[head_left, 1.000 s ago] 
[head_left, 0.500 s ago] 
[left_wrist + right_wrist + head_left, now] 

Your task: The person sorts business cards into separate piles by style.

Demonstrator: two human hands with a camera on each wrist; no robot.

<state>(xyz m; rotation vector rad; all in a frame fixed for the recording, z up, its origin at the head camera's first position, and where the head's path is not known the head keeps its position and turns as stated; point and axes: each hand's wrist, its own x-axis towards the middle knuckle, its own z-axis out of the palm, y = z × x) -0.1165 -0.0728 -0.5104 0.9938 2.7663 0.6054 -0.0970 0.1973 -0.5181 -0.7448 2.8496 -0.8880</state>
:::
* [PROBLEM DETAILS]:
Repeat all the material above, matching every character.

* [SOLUTION FOR THIS EXERCISE]:
[head_left, 1.000 s ago] 
[head_left, 0.500 s ago] 
[left_wrist + right_wrist + head_left, now] 

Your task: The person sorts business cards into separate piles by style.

Demonstrator: two human hands with a camera on each wrist; no robot.

<state>(xyz m; rotation vector rad; all in a frame fixed for the recording, z up, its origin at the head camera's first position, and where the head's path is not known the head keeps its position and turns as stated; point and axes: each hand's wrist, its own x-axis towards the middle knuckle, its own z-axis out of the palm, y = z × x) -0.1165 -0.0728 -0.5104 0.9938 2.7663 0.6054 -0.0970 0.1973 -0.5181 -0.7448 2.8496 -0.8880</state>

Nothing remains to be added to the output.